Hammer, meet nail.
“Policies are changing and new ideas are emerging, yet there is still a significant obstacle ahead of us: challenging outdated mentalities.”
It occurs to me that as a lifelong resident of “hereabouts,” this daily task of “challenging outdated mentalities” largely has been my life’s work. We’re still filled to the brim with them, which means there is much more work ahead, and when it comes right down to it, the process of prodding, pushing, taunting and ridiculing outdated mentalities is what gets me out of bed in the morning.
The following commentary comes courtesy of Bluegill, who posted it on Facebook. It applies every bit as much to New Albany as Baltimore.
Two ways about it [Commentary]: Converting city streets St. Paul and Calvert would calm traffic and improve property values, by Charlie Duff (Baltimore Sun)
If we are serious about adding 10,000 new families to the city, then it is time to recognize that there is a lot between the suburbs and downtown.
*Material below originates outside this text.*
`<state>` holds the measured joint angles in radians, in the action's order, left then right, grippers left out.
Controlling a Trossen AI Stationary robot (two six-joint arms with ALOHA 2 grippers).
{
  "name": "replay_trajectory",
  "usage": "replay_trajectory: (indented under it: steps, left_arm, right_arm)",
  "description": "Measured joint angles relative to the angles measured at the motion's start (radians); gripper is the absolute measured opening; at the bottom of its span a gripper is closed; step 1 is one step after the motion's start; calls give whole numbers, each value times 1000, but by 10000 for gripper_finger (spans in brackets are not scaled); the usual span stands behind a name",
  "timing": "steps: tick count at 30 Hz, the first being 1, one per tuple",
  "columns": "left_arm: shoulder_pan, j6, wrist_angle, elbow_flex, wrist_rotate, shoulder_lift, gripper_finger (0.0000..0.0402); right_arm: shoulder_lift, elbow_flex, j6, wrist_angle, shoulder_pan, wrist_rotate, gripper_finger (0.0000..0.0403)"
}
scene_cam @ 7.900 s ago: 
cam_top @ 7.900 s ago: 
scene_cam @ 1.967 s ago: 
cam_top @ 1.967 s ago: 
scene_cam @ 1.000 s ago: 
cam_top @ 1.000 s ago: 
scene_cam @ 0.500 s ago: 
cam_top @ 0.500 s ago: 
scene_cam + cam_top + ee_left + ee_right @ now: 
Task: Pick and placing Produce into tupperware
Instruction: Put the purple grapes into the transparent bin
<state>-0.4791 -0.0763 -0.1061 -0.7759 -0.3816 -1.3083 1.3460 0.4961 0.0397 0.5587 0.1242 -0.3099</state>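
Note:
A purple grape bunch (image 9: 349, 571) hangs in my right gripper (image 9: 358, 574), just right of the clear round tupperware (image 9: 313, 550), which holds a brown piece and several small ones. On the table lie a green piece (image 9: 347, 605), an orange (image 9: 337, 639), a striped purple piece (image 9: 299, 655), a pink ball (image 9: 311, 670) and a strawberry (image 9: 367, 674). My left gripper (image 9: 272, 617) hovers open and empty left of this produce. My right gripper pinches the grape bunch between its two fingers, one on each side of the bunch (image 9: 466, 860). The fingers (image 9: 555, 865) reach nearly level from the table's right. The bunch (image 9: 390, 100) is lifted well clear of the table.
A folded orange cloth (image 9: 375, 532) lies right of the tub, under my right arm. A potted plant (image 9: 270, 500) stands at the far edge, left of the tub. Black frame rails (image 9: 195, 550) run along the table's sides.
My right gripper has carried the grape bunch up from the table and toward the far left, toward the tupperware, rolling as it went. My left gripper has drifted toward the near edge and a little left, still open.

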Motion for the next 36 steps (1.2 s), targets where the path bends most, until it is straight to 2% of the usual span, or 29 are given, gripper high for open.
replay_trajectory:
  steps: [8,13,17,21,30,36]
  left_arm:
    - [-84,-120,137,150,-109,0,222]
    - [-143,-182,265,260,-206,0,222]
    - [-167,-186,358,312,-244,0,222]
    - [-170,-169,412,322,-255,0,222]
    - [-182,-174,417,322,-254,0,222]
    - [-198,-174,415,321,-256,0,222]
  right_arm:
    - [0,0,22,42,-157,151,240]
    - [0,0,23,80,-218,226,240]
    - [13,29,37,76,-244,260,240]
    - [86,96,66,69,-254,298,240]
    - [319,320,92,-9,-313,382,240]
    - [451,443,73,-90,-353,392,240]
A lot of residents, a lot of houses, a lot of businesses — a whole lot of potential. High-speed through traffic damages this potential. It devalues the neighborhood as a destination, a place we go to and from, a place where bicyclists do not fear for their lives and engines do not roar so loud you can’t have a conversation on your stoop.
When Henry A. Barnes decided in 1954 that these streets should be one-way, his only concern was to make sure that members of the middle class moving out of the inner-city could still access it easily. But why should the neighborhoods of Charles Village, Barclay, Old Goucher, Charles North, Greenmount West and Mount Vernon still pay the price for decisions made at a time when TVs were black and white and cars were considered the ultimate marker of social progress? Sixty years later, it’s about time we change our approach to transportation planning.